▸ EXERCISE DIRECTIONS
Restate the listing below exactly, images excluded.

▸ SUPPLIED MATERIAL
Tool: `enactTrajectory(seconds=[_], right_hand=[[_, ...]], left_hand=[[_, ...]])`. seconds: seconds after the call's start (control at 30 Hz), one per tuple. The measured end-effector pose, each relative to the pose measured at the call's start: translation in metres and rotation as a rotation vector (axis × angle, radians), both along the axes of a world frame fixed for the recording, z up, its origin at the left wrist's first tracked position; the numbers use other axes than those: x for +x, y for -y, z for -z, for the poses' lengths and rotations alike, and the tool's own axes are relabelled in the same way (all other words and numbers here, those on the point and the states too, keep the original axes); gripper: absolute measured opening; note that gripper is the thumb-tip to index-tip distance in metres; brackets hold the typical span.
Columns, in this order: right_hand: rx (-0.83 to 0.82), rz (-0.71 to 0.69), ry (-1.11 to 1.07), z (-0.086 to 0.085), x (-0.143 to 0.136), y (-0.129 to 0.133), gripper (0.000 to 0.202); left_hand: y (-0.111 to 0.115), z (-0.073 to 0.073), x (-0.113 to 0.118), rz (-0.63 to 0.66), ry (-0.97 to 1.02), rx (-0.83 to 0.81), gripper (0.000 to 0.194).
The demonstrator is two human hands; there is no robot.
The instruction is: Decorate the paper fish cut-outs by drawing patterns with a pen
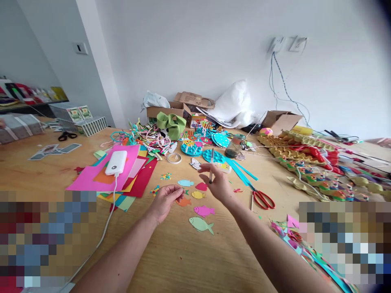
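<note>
Fish [204, 211] in several colours lie in a loose cluster on the bench [171, 260], some between the two hands and some nearer the person. Towards the left, a white power bank [116, 163] rests on pink paper [84, 177]. The left hand [165, 200] has its thumb and forefinger drawn together beside the orange fish [185, 202]; whether they grip anything, I cannot tell. Next, the right hand [222, 186] grasps a slim pen [211, 175], nearly upright. Further right lie red scissors [265, 201], then egg cartons [276, 156].
</note>
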State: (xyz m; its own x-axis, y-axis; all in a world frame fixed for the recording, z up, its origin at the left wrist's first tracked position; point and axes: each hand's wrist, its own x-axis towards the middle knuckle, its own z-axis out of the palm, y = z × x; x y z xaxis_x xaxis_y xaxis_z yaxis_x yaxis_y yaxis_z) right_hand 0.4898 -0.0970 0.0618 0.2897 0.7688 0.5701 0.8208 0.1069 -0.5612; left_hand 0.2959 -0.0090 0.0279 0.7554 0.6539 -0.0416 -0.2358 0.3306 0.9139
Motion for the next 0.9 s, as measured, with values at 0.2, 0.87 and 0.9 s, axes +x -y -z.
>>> enactTrajectory(seconds=[0.2,0.87,0.9], right_hand=[[0.003,-0.228,-0.021,-0.006,-0.056,0.011,0.022],[-0.062,-0.172,0.221,-0.008,-0.064,0.050,0.032],[-0.052,-0.187,0.189,-0.014,-0.063,0.062,0.029]], left_hand=[[0.000,-0.001,0.000,0.013,-0.009,0.056,0.037],[0.000,0.000,-0.002,0.225,-0.164,0.390,0.044],[-0.001,0.001,-0.002,0.225,-0.177,0.408,0.044]])
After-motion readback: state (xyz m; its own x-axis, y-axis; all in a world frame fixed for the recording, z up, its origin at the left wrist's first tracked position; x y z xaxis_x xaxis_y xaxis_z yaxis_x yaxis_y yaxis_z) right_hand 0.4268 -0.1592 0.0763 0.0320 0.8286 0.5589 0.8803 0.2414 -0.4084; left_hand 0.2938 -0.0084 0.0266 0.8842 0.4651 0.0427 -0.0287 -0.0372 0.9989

▸ TASK RESPONSE
Tool: `enactTrajectory(seconds=[_], right_hand=[[_, ...]], left_hand=[[_, ...]])`. seconds: seconds after the call's start (control at 30 Hz), one per tuple. The measured end-effector pose, each relative to the pose measured at the call's start: translation in metres and rotation as a rotation vector (axis × angle, radians), both along the axes of a world frame fixed for the recording, z up, its origin at the left wrist's first tracked position; the numbers use other axes than those: x for +x, y for -y, z for -z, for the poses' lengths and rotations alike, and the tool's own axes are relabelled in the same way (all other words and numbers here, those on the point and the states too, keep the original axes); gripper: absolute measured opening; note that gripper is the thumb-tip to index-tip distance in metres; brackets hold the typical span.
Columns, in this order: right_hand: rx (-0.83 to 0.82), rz (-0.71 to 0.69), ry (-1.11 to 1.07), z (-0.086 to 0.085), x (-0.143 to 0.136), y (-0.129 to 0.133), gripper (0.000 to 0.202); left_hand: y (-0.111 to 0.115), z (-0.073 to 0.073), x (-0.113 to 0.118), rz (-0.63 to 0.66), ry (-0.97 to 1.02), rx (-0.83 to 0.81), gripper (0.000 to 0.194).
The demonstrator is two human hands; there is no robot.
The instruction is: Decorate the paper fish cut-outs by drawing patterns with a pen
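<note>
Fish [204, 211] in several colours lie in a loose cluster on the bench [171, 260], some between the two hands and some nearer the person. Towards the left, a white power bank [116, 163] rests on pink paper [84, 177]. The left hand [165, 200] has its thumb and forefinger drawn together beside the orange fish [185, 202]; whether they grip anything, I cannot tell. Next, the right hand [222, 186] grasps a slim pen [211, 175], nearly upright. Further right lie red scissors [265, 201], then egg cartons [276, 156].
</note>
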State: (xyz m; its own x-axis, y-axis; all in a world frame fixed for the recording, z up, its origin at the left wrist's first tracked position; point and axes: each hand's wrist, its own x-axis towards the middle knuckle, its own z-axis out of the palm, y = z × x; x y z xaxis_x xaxis_y xaxis_z yaxis_x yaxis_y yaxis_z) right_hand 0.4898 -0.0970 0.0618 0.2897 0.7688 0.5701 0.8208 0.1069 -0.5612; left_hand 0.2959 -0.0090 0.0279 0.7554 0.6539 -0.0416 -0.2358 0.3306 0.9139
Motion for the next 0.9 s, as measured, with values at 0.2, 0.87 and 0.9 s, axes +x -y -z.
>>> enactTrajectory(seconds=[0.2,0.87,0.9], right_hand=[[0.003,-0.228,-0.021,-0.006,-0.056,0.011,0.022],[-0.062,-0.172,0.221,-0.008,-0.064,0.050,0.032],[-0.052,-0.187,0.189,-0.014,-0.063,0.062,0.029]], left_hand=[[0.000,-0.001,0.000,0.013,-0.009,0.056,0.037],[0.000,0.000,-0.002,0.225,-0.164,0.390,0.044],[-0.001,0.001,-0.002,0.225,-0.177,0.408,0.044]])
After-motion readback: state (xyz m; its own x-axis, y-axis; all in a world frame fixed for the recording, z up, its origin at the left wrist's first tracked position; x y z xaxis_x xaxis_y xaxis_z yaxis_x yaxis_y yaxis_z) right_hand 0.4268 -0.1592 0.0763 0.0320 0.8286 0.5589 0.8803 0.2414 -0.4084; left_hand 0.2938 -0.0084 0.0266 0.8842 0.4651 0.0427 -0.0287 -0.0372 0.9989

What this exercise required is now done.